* [REQUIREMENT]
In the entries below, spot each line with the word "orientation" and copy it.

(Records drawn from a dataset)
== == ==

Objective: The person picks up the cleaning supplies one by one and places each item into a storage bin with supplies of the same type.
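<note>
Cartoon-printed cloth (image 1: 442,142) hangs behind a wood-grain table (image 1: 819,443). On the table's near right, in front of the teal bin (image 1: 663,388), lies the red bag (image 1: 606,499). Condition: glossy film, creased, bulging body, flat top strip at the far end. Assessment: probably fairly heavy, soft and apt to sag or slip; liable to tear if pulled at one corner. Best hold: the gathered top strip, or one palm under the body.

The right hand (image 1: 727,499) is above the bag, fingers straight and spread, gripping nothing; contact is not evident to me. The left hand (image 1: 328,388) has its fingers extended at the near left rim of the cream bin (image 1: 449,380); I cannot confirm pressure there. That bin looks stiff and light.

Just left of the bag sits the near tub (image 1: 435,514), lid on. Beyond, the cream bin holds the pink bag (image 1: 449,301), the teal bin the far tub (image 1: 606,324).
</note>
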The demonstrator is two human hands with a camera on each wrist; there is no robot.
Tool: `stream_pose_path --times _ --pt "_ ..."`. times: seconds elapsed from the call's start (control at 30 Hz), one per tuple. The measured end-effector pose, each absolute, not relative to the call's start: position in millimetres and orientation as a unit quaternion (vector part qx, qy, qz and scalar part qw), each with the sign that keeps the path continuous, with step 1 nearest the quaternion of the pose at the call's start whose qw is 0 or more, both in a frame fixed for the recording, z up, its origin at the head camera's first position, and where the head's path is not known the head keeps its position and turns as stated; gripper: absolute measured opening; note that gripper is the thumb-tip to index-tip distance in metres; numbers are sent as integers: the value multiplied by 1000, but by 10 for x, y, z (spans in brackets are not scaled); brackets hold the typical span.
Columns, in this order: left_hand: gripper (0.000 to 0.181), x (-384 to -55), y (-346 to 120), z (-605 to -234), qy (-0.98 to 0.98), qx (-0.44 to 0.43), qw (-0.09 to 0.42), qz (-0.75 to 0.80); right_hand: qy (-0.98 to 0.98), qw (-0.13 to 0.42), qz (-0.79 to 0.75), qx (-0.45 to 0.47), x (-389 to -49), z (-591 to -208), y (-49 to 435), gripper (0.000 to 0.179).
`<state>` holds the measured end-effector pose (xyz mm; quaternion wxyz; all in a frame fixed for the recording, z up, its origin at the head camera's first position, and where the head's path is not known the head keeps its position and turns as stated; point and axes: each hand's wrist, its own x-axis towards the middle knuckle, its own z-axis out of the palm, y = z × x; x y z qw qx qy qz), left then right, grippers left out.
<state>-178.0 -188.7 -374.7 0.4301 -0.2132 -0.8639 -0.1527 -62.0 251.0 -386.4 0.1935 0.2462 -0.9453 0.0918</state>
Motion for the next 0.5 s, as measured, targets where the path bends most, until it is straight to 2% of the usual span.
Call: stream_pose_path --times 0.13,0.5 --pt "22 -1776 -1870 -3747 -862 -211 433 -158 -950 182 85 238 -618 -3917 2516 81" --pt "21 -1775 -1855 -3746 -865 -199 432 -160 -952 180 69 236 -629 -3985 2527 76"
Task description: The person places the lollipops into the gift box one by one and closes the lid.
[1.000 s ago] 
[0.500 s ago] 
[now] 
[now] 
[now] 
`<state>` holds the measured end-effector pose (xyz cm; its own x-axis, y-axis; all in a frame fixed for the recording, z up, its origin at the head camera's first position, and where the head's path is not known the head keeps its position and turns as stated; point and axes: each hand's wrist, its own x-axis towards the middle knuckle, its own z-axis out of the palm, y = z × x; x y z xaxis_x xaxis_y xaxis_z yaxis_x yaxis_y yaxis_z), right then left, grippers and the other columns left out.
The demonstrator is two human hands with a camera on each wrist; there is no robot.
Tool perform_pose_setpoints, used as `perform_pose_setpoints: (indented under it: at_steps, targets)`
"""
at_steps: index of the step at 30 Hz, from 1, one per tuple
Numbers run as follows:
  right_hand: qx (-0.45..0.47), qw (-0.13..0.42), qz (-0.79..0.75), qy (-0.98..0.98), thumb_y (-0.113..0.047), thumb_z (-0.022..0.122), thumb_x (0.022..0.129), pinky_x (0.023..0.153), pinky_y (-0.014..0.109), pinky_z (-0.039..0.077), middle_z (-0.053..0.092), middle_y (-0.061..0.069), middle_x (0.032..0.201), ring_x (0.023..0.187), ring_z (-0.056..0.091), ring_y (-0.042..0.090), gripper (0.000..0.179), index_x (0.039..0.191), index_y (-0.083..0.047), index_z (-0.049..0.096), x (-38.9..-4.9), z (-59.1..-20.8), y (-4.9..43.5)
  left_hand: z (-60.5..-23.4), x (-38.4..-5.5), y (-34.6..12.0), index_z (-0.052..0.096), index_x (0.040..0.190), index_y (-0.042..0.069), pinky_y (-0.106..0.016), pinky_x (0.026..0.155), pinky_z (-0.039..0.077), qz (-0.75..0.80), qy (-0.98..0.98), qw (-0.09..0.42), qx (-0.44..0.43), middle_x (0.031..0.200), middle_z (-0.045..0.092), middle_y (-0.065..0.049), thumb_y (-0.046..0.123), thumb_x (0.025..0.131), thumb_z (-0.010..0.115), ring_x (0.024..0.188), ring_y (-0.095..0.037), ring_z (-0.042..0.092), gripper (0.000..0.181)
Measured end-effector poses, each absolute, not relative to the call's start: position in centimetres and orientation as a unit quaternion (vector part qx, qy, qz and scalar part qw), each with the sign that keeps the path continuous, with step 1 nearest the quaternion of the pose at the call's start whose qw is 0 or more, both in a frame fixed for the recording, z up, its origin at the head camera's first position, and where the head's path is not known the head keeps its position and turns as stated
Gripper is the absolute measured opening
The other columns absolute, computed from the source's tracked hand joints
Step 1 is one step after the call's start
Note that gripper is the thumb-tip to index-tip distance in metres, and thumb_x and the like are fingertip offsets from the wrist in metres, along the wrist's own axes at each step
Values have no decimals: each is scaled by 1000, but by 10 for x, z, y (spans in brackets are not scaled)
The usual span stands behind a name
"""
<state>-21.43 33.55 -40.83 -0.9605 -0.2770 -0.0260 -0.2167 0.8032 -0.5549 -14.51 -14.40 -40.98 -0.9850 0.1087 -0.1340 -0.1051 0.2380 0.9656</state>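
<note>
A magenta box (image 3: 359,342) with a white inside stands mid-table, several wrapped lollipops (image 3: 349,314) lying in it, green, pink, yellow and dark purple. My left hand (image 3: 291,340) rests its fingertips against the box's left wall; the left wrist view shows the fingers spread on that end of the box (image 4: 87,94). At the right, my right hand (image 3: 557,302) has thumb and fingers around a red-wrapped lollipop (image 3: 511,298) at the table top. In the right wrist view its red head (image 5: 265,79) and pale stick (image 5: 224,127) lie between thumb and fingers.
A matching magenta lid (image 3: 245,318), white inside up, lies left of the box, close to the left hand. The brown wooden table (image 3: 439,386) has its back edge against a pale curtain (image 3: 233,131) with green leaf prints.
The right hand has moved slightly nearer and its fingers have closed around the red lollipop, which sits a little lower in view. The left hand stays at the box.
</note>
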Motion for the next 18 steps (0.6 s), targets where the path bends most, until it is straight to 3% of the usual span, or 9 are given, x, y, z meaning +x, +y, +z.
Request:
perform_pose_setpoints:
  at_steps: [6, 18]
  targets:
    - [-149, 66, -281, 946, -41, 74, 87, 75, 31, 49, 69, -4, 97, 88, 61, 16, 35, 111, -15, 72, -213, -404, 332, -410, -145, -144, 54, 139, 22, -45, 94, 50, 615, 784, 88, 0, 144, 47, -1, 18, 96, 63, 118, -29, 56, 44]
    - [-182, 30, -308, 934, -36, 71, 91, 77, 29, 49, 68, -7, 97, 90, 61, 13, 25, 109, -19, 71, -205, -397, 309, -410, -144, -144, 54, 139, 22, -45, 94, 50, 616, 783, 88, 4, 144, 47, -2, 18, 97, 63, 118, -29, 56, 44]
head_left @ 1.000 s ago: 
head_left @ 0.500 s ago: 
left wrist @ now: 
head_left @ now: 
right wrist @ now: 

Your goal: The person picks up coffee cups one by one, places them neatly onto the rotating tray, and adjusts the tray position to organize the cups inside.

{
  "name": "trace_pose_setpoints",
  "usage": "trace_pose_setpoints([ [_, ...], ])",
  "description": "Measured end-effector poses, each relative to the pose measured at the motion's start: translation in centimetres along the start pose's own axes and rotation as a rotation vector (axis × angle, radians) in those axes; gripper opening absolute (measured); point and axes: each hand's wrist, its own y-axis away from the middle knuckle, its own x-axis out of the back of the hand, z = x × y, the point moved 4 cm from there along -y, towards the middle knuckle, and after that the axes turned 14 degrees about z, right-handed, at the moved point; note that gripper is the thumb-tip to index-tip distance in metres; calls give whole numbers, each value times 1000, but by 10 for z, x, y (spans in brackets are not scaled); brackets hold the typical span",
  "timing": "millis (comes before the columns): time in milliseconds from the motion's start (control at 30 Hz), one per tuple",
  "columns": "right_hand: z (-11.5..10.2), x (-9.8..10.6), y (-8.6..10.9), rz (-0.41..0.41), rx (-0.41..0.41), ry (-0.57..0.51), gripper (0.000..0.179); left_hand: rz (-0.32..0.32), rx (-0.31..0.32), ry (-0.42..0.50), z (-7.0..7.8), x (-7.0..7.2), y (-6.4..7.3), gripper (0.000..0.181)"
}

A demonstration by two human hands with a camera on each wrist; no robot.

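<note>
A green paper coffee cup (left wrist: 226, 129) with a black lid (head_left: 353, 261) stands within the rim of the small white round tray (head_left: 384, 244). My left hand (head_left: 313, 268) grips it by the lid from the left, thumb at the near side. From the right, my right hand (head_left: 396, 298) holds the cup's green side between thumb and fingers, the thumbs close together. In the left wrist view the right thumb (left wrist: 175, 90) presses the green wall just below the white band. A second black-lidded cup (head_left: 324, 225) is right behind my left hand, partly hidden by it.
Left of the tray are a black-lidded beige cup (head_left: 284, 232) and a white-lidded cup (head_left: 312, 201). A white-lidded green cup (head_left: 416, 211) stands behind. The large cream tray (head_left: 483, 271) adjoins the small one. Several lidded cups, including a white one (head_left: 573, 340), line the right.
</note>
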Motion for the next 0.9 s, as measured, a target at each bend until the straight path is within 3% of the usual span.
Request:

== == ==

* [FINISHED EXERCISE]
Tool: `stream_pose_path --times _ --pt "_ ..."`. times: seconds elapsed from the call's start (control at 30 Hz), one per tuple. The measured end-effector pose, each absolute, not relative to the call's start: position in millimetres and orientation as a unit quaternion (vector part qx, qy, qz and scalar part qw), each with the sign that keeps the path continuous, with step 1 nearest the quaternion of the pose at the call's start whose qw is 0 or more, both in a frame fixed for the recording, z up, its origin at the head camera's first position, and where the head's path is not known the head keeps its position and turns as stated; gripper: absolute measured opening; note that gripper is the thumb-tip to index-tip distance in metres; numbers are sent as integers: the value multiplied by 1000, but by 10 for x, y, z (spans in brackets are not scaled); brackets hold the typical span.
Measured end-effector poses, each absolute, not relative to the call's start: position in centimetres and orientation as a unit quaternion (vector part qx, qy, qz and scalar part qw), each with the sign that keeps the path continuous, with step 1 nearest the quaternion of the pose at the call's start whose qw is 0 or more, both in a frame fixed for the recording, z up, its origin at the head camera's first position, and where the head's path is not known the head keeps its position and turns as stated

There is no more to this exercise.